Of the 142 Pakistani firms, 67 companies are participating under the Trade Development Authority of Pakistan (TDAP), while 75 companies are taking part independently, across four specialized pavilions covering rice, pulses and grains, world food, beverages, and meat and poultry. Notably, 30 rice exporters are participating under TDAP, underlining Pakistan’s position as one of the world’s leading rice suppliers.

“Pakistan’s largest-ever participation at Gulfood is a strong reflection of our commitment to economic diplomacy and export-led growth,” Pakistan’s Consul General in Dubai said, according to the statement.

Officials from TDAP and the Pakistan mission in Dubai visited the pavilion on the opening day on Sunday, meeting exhibitors and overseeing branding, pavilion layout and business-to-business engagements. Pakistani companies expressed satisfaction with logistical arrangements and official facilitation, the statement said.
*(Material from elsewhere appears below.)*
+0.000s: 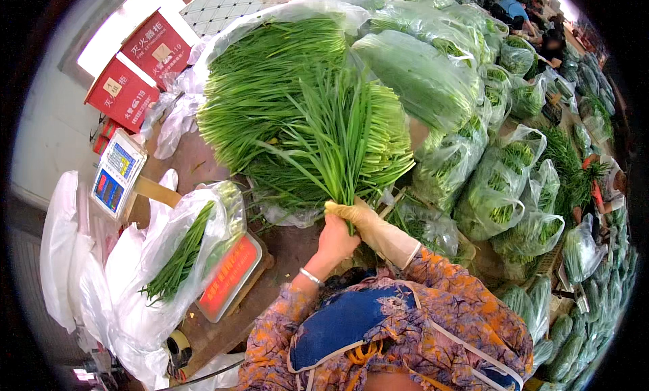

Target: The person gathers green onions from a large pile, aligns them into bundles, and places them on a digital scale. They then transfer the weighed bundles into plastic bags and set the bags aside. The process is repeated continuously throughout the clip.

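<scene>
A bunch of long green Chinese chives (pixel 338 137) stands upright between my two hands, its leaves fanning out upward. My bare left hand (pixel 336 241), with a silver bangle at the wrist, is closed around the bottom of the bunch. Beside it, my right hand (pixel 377 227) in a pale yellow glove is closed on the same stems. Right behind the bunch rises a big pile of chives (pixel 270 87) on clear plastic sheeting. To the left, more chives (pixel 186 252) lie in an open clear plastic bag (pixel 226 202) on a scale's red-topped plate (pixel 230 276).
The scale's display (pixel 118 175) stands at left, near white plastic bags (pixel 125 276). Two red fire-equipment boxes (pixel 125 93) are at the back left. Bagged greens (pixel 419 77) crowd the right side. A roll of tape (pixel 178 344) lies at lower left. Other people (pixel 517 12) are far right.
</scene>
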`<action>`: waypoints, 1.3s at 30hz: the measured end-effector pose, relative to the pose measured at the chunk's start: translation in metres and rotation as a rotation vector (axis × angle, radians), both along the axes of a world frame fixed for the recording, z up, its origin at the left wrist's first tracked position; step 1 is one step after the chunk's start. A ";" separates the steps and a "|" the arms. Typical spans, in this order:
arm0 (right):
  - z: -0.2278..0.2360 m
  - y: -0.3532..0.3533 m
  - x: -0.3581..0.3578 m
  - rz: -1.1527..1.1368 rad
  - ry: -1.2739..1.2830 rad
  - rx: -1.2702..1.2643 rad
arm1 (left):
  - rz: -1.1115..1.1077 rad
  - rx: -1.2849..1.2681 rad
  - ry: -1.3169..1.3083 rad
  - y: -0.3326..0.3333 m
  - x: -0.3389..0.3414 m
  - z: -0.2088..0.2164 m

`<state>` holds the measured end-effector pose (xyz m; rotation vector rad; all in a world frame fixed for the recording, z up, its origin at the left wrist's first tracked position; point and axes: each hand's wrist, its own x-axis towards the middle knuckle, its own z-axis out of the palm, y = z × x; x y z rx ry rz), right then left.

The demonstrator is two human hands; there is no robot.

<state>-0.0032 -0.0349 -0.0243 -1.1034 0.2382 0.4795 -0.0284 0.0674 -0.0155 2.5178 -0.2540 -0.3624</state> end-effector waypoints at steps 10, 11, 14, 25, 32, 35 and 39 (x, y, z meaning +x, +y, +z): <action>-0.010 -0.007 -0.012 0.120 -0.025 0.722 | -0.022 -0.371 -0.040 0.035 -0.044 0.038; -0.007 -0.005 -0.011 0.133 -0.011 0.804 | 0.035 -0.472 0.057 0.042 -0.049 0.040; 0.005 0.002 -0.004 0.150 -0.013 0.915 | 0.185 -0.696 -0.034 0.061 -0.057 0.037; 0.071 0.045 0.009 0.290 -0.226 0.994 | 0.412 -0.267 -0.674 0.178 -0.115 0.103; 0.197 0.137 0.018 0.518 -0.699 0.753 | 0.712 0.214 -0.752 0.319 -0.145 0.163; 0.222 0.201 0.012 0.585 -0.738 0.489 | 0.658 0.743 -0.579 0.377 -0.140 0.170; 0.219 0.292 0.016 0.843 -1.025 0.157 | 0.624 1.178 -0.670 0.413 -0.141 0.185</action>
International and regional buyers showed “strong interest” in Pakistani products including rice, cereals, dairy items, spices, processed foods, bakery products, meat, salt, juices and beverages, signalling promising export prospects, according to TDAP.

Pakistan has been increasingly using global trade exhibitions to promote value-added food exports, particularly to Gulf and Middle Eastern markets, which remain among the country’s largest destinations for rice, meat and processed food products.

In addition to exhibition activities, TDAP’s Director General for Agro Division represented Pakistan at the Gulfood Future Food 500 Summit, where he highlighted government initiatives aimed at attracting investment into agriculture and food processing, and underscored Pakistan’s role in global food security, including its supply of rice to more than 100 countries worldwide, the statement said.